A raiz da austeridade
«Que mal fiz eu para me cair em cima esta austeridade? Por que sobem tanto os meus impostos e me cortam cada vez mais benefícios sociais?
Há muitos portugueses a fazerem estas perguntas. Não compreendem o motivo da austeridade, o que torna ainda mais doloroso suportá-la. O Governo foi parco em pedagogia e a maior parte dos 'media' é mais sensacionalista do que pedagógica.
Tirando as famílias sobre-endividadas e os gestores de numerosas empresas do nosso país - as mais endividadas da Europa -, a maioria da população não entende, nem, talvez, queira entender o que significa a dívida de Portugal. Prefere protestar. Curiosamente, não protesta contra quem nos colocou nesta situação.

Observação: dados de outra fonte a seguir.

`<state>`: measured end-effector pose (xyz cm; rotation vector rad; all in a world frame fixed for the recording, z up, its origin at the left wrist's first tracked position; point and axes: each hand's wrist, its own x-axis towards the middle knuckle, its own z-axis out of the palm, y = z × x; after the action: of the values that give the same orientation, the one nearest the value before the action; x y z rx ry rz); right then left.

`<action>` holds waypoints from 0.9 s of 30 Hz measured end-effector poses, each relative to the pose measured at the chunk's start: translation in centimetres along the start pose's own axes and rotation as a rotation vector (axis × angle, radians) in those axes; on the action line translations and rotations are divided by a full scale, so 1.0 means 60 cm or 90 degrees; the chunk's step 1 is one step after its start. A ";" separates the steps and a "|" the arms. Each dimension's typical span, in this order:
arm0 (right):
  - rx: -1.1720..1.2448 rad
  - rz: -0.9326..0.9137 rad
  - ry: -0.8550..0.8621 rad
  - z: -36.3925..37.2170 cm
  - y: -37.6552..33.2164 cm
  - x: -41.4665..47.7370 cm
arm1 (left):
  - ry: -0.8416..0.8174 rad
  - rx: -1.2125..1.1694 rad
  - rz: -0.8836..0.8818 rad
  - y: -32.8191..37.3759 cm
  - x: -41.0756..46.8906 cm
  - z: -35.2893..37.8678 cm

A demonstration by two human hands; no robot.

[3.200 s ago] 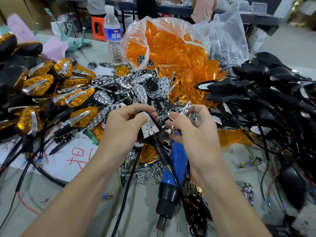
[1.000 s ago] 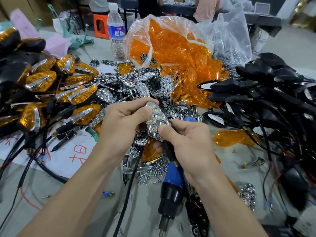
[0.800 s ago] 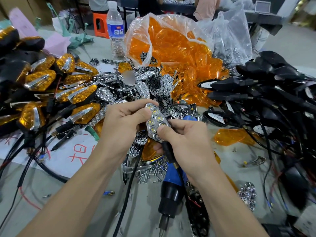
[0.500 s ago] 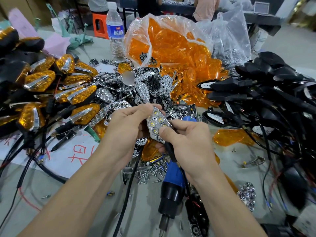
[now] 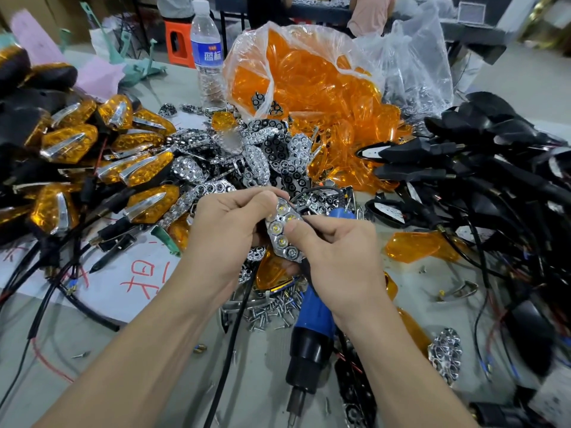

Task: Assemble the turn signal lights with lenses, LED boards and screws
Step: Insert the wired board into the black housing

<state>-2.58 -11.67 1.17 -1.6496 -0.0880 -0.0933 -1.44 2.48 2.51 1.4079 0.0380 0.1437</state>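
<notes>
**Both hands holding a chrome light plate above the table**

The left hand [image 5: 228, 230] and right hand [image 5: 336, 251] are meeting at the centre of the view, just above the table [image 5: 148, 350]. Between them they are holding a chrome plate [image 5: 281, 239] with small yellow lights showing in its honeycomb cells. The plate is standing tilted, its face toward the camera.

The left fingers [image 5: 262, 199] are curling round the plate's upper end and pinching it. The right thumb is pressing on the plate's face, with the other right fingers [image 5: 327, 225] curling behind its edge.

A pile of screws [image 5: 268, 308] is lying directly below the hands, beside a blue electric screwdriver [image 5: 312, 329] that is lying on the table. A clear bag of orange lenses [image 5: 309, 75] is spilling open behind a heap of loose chrome plates [image 5: 256, 156]. Finished lights [image 5: 71, 143] are lying piled at the left and black housings [image 5: 463, 149] with wires at the right. A water bottle [image 5: 205, 50] is standing upright beside the bag.
</notes>
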 end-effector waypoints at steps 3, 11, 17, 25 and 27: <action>0.032 0.000 0.009 -0.001 0.000 0.001 | -0.040 -0.014 -0.037 0.001 0.001 -0.001; -0.053 -0.038 0.022 0.003 0.001 -0.003 | 0.006 -0.009 -0.003 0.000 0.001 -0.004; -0.108 -0.049 -0.022 -0.003 0.001 0.000 | 0.015 0.011 0.028 -0.010 0.003 -0.003; 0.072 -0.021 0.019 -0.016 0.009 0.009 | -0.142 -0.043 -0.073 -0.011 -0.002 0.006; 0.069 -0.022 0.024 -0.017 0.010 0.008 | -0.135 -0.053 -0.058 -0.011 -0.005 0.009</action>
<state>-2.05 -12.72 0.73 -1.5378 -0.0914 -0.1447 -1.64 1.78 1.93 1.3294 -0.0794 -0.0789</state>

O PS fala no crescimento económico, mas não explica como irá financiá-lo, se e quando for governo. Aparentemente, será através de mais dívida. Ora essa fórmula não resultou, antes pelo contrário, na primeira década deste século, ao longo da qual a economia portuguesa cresceu apenas à média de 0,5% ao ano, apesar das grandes obras públicas. Agora o crédito é escasso e caro. E aumentar uma dívida pública que já passou os 120% do PIB é suicidário.
O caso das auto-estradas e das Scut (originalmente sem encargos para o utilizador) é exemplar. Antes da crise, Portugal tinha 28,5 km de auto-estradas por mil km quadrados de área, contra 20 km em França e de 22 em Itália. A Irlanda e a Grécia tinham, respectivamente, 6 e 8km.
Nessa altura, Portugal possuía o terceiro maior número de carros por mil habitantes da Europa (depois da Itália e do Luxemburgo), estando longe de ser o terceiro país mais rico da UE. Atingimos, assim, 2,5 km de auto-estradas por dez mil habitantes, contra 1,5 km na Alemanha, 1,4 km na Finlândia, 0,5 km no Reino Unido, etc. Essa loucura levou o país a gastar em auto-estradas cerca de três vezes mais do que a média da UE, em percentagem do PIB. Como muitas das nossas auto-estradas resultaram de parcerias público-privadas escandalosamente prejudiciais para o Estado, as próximas gerações terão às suas costas uma tremenda herança de encargos, apesar das reduções já conseguidas.
Mas, ao menos, terá tido alguma utilidade este investimento a crédito nas auto-estradas? Poucos carros lá passam hoje e não só por causa das portagens e da crise. Essas vias de luxo não desenvolveram o interior. E o transporte de mercadorias não beneficiou grande coisa com elas.
O prof. Avelino de Jesus notava em 2008, no Jornal de Negócios, que nos anteriores 15 anos, enquanto Portugal aumentou a rede de auto-estradas em 480% e o volume de mercadorias transportadas em 28,5 %, a Espanha aumentou a sua rede de auto-estradas em 130%e o volume de mercadorias transportadas em 121 %. Acresce que, segundo o mesmo artigo, na UE as auto-estradas representam 1,2% da rede viária, enquanto em Portugal representam 2,3 %. Ou seja, «temos auto-estradas a mais e vulgares estradas a menos».
Felizmente, conseguiu-se evitar o TGV, que nem sequer pagaria os custos operacionais, quanto mais os do investimento. Mas o irrealismo dos entusiastas dos grandes projectos era tal que o então ministro da Economia, o prof. António Mendonça, justificou o TGV com a grande quantidade de espanhóis que nele viria tomar banho à praia da Caparica, regressando a Madrid ao fim da tarde.»